• _TASK BRIEF_
Go to the line containing "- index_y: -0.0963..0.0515" in the records below and print it and every following line exactly, on through the line containing "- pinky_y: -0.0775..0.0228", then stop.

--- ENTRIES PROVIDED Enclosed Below ---

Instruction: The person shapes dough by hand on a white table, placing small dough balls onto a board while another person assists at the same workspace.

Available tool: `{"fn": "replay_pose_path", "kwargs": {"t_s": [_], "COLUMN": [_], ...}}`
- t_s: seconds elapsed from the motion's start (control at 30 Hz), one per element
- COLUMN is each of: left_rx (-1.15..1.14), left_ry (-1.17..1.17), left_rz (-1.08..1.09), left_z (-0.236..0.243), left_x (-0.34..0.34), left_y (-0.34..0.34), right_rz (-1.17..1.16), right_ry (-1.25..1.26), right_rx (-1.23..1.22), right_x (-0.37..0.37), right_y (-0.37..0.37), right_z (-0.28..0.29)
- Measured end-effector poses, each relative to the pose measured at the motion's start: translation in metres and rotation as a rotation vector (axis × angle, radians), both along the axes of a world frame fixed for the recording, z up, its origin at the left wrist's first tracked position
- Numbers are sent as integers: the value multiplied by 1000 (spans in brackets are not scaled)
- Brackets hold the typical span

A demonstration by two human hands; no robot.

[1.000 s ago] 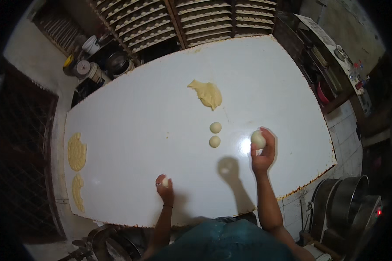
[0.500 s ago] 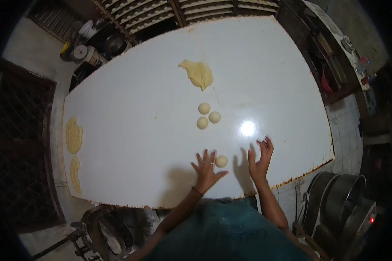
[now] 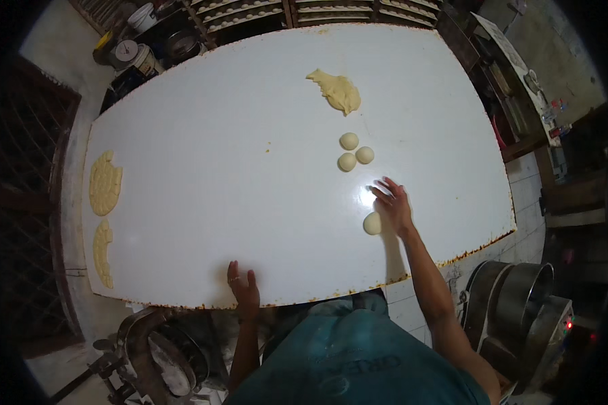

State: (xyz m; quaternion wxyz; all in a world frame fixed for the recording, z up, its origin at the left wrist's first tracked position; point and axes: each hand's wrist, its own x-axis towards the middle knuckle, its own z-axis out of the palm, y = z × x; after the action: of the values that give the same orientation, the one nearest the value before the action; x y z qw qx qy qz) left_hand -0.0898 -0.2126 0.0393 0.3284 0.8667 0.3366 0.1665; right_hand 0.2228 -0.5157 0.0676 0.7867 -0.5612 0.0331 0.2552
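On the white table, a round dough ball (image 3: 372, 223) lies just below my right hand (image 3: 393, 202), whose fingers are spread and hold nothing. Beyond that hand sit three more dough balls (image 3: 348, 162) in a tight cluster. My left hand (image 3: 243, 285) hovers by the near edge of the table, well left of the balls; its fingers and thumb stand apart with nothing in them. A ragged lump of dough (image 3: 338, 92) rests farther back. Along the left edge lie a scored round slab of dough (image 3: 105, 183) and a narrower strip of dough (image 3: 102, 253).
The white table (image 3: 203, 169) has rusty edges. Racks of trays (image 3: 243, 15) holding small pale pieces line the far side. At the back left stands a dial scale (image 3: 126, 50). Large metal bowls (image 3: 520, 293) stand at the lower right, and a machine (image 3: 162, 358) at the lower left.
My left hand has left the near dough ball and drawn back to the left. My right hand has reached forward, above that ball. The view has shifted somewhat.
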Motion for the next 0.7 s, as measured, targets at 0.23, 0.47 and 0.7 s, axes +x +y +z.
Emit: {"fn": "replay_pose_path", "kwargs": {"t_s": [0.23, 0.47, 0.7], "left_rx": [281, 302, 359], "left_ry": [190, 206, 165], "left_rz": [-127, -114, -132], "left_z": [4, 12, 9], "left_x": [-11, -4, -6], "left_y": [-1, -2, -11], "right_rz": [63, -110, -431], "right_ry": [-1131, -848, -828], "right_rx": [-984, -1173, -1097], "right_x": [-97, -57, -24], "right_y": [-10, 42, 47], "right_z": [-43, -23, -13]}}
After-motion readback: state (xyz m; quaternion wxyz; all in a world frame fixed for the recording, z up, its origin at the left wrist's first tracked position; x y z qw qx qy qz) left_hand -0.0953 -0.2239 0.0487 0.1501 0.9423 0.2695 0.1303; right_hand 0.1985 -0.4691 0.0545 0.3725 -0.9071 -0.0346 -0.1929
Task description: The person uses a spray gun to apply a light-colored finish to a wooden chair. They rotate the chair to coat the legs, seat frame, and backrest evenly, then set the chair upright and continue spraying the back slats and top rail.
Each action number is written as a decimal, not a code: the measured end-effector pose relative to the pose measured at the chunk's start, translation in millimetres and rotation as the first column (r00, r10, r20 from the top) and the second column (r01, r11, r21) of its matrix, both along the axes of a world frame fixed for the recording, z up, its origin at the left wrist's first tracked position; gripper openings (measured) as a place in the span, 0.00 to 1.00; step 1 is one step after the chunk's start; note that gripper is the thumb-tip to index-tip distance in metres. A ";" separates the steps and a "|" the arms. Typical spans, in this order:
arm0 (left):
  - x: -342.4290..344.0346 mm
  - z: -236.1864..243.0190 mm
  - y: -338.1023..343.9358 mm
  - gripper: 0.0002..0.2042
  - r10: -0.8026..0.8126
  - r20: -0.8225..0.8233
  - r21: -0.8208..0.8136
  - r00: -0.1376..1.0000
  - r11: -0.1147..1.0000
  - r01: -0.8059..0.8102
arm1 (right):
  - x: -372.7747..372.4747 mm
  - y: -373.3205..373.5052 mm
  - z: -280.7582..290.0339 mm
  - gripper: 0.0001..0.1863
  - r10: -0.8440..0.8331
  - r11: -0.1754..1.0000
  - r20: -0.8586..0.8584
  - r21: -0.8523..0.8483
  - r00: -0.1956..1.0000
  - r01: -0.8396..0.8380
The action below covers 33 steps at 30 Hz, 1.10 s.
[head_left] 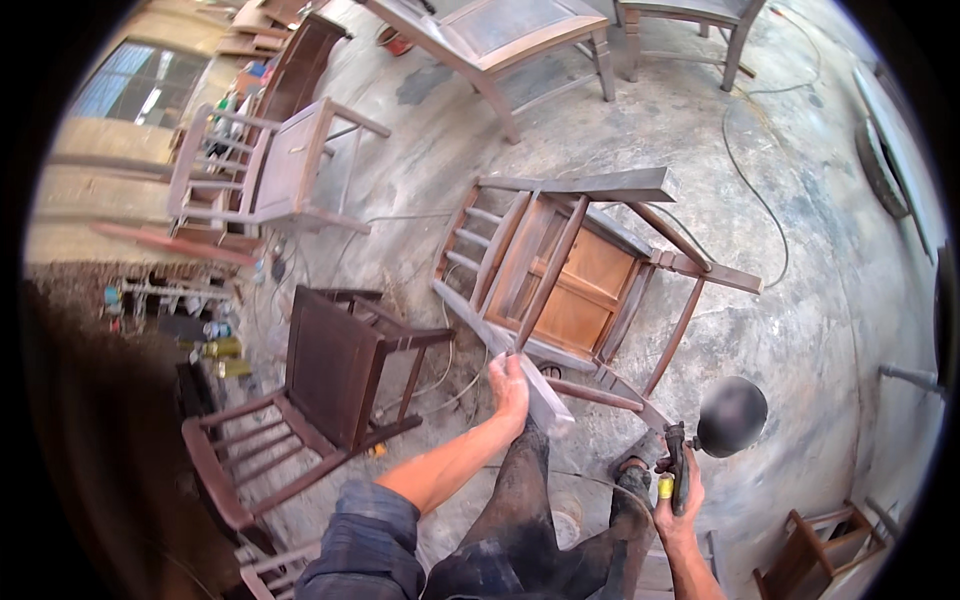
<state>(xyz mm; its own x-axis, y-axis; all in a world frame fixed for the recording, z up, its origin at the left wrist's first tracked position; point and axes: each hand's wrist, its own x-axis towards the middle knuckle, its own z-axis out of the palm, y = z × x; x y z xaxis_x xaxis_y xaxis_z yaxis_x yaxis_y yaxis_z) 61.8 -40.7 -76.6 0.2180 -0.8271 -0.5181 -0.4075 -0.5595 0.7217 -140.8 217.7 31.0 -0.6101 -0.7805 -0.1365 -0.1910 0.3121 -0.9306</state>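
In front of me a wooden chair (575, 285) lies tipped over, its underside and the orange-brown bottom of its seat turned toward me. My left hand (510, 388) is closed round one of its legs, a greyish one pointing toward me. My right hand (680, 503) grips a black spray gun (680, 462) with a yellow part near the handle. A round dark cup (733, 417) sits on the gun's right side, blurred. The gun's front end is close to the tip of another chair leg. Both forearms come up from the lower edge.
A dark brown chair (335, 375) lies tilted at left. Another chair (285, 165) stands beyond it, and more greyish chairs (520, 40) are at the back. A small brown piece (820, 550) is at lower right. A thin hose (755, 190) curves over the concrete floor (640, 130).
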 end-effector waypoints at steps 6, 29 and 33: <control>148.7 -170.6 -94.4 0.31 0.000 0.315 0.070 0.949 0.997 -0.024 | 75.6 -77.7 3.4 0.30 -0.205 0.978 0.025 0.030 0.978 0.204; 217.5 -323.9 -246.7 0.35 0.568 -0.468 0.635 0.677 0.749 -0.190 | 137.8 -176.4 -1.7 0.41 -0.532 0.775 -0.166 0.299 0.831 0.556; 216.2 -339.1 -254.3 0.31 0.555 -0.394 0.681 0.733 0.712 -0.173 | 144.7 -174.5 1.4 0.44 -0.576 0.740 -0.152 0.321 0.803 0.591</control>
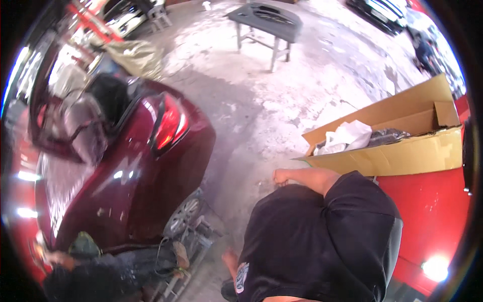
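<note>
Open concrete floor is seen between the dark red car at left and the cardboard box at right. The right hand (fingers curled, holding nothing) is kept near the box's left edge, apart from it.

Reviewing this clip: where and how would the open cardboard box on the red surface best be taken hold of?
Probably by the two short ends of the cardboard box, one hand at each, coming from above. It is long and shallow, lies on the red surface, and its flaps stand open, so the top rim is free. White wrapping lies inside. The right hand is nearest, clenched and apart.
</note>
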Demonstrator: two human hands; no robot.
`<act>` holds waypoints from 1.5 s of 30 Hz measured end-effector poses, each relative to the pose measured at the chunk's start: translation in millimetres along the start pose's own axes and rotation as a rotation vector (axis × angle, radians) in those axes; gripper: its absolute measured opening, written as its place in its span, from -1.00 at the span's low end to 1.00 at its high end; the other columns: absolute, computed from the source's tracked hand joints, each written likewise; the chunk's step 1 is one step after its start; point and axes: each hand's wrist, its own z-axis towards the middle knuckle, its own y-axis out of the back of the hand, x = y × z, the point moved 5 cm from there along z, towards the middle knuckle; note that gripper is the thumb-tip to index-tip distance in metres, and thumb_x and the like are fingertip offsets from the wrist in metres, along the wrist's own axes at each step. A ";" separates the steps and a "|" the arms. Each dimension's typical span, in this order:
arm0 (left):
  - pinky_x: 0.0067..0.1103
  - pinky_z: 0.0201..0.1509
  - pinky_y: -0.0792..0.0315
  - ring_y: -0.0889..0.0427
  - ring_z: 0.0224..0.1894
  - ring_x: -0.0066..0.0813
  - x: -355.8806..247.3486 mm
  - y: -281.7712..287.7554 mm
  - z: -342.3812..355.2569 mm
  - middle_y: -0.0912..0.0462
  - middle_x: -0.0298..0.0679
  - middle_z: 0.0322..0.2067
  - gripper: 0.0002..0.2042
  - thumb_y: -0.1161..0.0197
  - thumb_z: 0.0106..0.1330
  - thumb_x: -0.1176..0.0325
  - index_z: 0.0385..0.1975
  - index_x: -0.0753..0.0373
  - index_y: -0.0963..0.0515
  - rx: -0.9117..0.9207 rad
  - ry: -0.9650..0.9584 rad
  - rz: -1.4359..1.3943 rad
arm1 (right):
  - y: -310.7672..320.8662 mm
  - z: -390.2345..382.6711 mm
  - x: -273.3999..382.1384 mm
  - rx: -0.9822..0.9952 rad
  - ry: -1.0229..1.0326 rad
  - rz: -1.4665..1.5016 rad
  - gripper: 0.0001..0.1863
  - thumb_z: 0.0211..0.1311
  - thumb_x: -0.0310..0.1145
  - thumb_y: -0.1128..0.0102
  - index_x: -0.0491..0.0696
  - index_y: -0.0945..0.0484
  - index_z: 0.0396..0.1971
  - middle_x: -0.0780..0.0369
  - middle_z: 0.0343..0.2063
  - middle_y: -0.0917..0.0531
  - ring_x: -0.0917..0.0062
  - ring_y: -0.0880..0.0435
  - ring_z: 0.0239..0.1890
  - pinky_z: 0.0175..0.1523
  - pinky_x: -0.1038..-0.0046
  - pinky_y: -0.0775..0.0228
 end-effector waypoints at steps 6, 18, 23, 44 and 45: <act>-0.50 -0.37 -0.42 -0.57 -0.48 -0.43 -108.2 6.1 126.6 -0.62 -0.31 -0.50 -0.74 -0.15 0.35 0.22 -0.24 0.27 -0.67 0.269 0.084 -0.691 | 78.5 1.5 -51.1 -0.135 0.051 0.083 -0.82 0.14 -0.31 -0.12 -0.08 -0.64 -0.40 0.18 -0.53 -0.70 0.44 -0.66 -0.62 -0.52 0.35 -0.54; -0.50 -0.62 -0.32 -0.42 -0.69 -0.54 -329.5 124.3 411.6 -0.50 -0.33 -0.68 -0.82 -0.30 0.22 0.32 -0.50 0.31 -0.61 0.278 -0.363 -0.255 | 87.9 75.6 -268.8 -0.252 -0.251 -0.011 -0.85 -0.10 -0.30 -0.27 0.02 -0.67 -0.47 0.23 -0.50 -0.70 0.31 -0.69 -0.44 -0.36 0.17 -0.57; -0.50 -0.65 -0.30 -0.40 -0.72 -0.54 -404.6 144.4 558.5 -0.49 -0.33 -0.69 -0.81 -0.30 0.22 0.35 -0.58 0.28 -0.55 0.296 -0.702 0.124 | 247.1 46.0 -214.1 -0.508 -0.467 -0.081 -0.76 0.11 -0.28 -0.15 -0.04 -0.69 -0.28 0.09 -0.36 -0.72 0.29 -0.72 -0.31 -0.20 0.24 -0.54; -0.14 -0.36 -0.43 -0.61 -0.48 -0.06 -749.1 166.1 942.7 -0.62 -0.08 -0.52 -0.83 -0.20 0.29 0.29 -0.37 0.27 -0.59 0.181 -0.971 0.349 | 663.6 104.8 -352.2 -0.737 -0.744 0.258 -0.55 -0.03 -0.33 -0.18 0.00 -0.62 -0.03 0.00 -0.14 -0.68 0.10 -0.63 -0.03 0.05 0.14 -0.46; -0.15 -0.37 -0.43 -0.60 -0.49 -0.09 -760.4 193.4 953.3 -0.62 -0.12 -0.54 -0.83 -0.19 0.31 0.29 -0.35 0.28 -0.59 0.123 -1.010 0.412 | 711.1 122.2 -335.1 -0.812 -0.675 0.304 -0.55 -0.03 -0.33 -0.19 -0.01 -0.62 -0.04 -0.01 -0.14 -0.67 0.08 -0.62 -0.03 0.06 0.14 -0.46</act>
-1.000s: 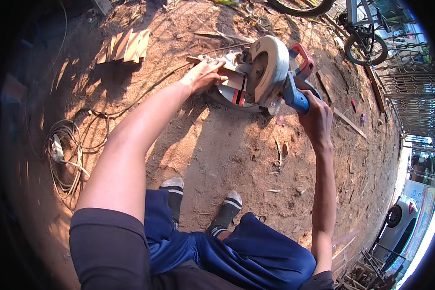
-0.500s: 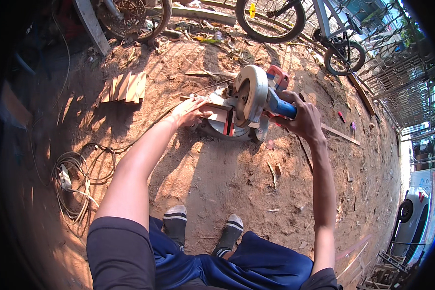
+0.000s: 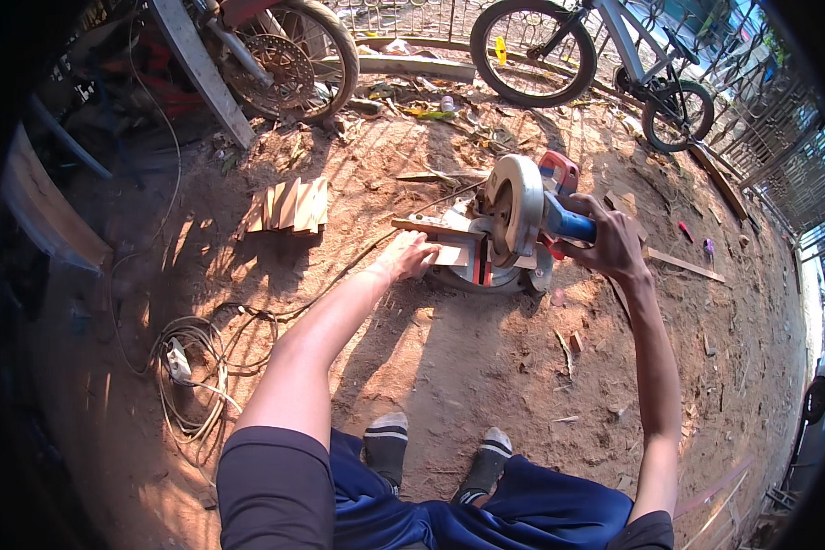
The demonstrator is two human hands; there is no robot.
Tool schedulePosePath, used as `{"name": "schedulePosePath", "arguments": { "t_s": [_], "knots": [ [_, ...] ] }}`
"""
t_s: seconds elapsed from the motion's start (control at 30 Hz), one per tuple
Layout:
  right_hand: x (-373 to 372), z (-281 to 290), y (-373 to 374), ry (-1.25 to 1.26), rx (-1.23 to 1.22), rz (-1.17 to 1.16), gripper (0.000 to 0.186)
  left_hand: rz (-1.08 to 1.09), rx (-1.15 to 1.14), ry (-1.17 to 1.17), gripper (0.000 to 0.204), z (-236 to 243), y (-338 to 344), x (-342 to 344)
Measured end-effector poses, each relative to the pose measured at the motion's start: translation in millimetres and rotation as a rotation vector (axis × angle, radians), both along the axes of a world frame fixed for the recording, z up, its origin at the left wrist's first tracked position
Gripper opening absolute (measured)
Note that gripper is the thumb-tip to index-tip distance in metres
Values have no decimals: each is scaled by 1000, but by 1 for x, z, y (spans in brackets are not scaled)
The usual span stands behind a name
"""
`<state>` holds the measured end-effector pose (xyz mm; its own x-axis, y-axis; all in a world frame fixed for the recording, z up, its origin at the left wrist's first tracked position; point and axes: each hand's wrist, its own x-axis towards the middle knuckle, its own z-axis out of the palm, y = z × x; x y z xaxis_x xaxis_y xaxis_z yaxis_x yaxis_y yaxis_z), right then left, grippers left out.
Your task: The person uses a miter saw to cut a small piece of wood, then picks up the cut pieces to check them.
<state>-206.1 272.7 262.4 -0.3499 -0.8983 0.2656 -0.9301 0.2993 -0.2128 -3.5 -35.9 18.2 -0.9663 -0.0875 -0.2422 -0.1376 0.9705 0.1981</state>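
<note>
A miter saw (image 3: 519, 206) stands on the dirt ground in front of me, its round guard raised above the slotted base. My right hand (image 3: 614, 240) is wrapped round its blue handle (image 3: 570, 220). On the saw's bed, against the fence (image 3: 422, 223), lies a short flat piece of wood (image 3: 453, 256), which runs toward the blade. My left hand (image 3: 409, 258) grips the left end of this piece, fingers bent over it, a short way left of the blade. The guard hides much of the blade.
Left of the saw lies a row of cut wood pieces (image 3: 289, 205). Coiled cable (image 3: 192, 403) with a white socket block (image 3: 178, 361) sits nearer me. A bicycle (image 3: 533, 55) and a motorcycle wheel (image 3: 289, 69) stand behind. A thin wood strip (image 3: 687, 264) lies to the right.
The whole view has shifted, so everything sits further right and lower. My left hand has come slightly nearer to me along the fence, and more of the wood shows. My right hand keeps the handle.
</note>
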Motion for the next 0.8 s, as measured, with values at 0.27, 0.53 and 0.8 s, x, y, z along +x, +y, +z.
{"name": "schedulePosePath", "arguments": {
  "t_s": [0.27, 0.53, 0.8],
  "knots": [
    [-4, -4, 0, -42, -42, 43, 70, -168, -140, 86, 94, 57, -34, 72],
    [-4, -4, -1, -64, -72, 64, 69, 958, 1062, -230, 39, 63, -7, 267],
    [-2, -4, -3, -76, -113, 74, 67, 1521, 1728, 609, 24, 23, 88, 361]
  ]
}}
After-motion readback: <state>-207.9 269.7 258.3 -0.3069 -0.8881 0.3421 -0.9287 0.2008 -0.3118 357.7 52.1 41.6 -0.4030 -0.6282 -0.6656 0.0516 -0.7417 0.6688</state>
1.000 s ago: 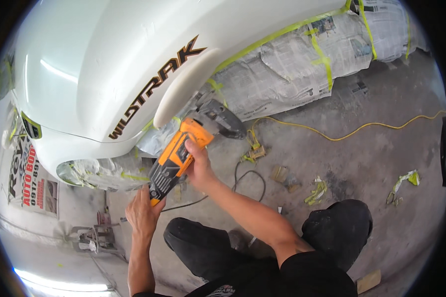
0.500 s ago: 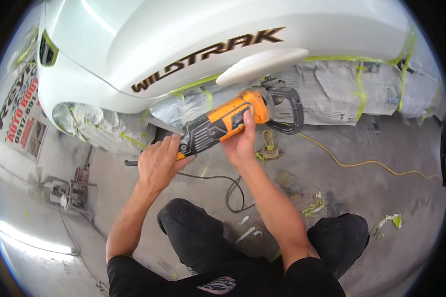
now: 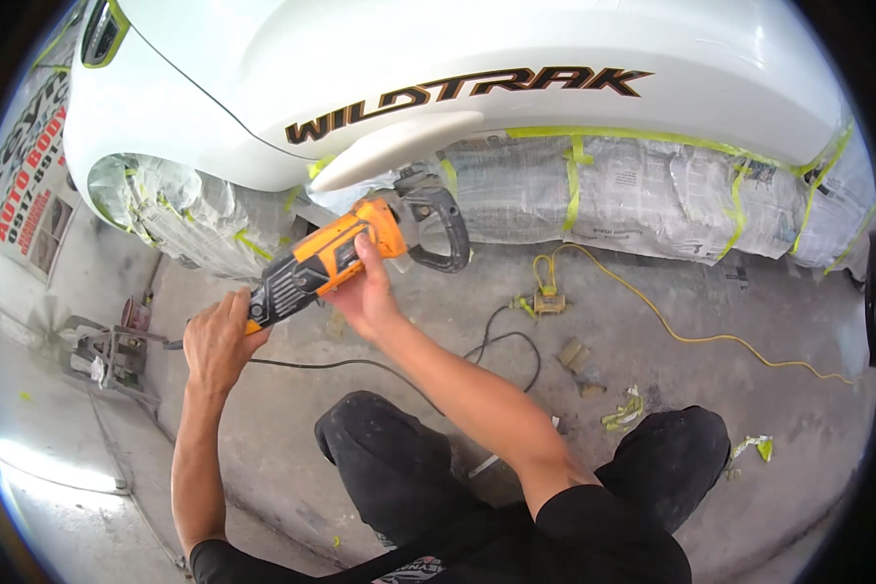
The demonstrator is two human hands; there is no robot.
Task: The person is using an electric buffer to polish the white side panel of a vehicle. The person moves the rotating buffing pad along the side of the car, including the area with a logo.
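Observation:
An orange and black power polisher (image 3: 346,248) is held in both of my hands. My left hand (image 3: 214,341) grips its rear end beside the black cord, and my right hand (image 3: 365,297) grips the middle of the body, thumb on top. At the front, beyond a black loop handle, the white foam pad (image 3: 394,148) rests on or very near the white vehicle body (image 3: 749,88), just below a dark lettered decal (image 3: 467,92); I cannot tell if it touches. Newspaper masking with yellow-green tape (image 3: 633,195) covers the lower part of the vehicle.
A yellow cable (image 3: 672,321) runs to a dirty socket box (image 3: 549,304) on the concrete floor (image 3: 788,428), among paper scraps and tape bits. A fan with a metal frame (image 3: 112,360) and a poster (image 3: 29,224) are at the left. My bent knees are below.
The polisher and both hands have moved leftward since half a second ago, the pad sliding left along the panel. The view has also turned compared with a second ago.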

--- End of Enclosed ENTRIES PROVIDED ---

• _EXERCISE RESULT_
  - index_y: -0.0963..0.0515
  - rx: -0.9117..0.9207 rad
  - ry: -0.9650..0.9584 rad
  - rz: -1.4359..1.3943 rad
arm1 (right):
  - y: -310.7672..320.8662 mm
  - z: -390.2345..382.6711 mm
  - x: -273.3999..382.1384 mm
  - rx: -0.9822..0.9952 rad
  - ry: -1.0229..1.0326 rad
  - rz: -1.4665..1.5016 rad
  - gripper: 0.0001..0.1863
  - thumb_z: 0.0211..0.1311
  - thumb_x: -0.0310..0.1145
  - thumb_y: -0.1128..0.0102
  - index_x: -0.0491..0.0696
  - index_y: -0.0945..0.0484
  - index_z: 0.0396..0.1971
  - middle_x: -0.0780..0.0369
  - middle_z: 0.0343..0.2063
  - middle_y: -0.0917..0.0531
  - ring_x: -0.0917..0.0062
  - ring_y: -0.0880..0.0435
  - ring_z: 0.0239..0.1890
  - pinky_z: 0.0175..0.1523
  - pinky_x: -0.1038..-0.0046
  - pinky_y: -0.0775..0.0228

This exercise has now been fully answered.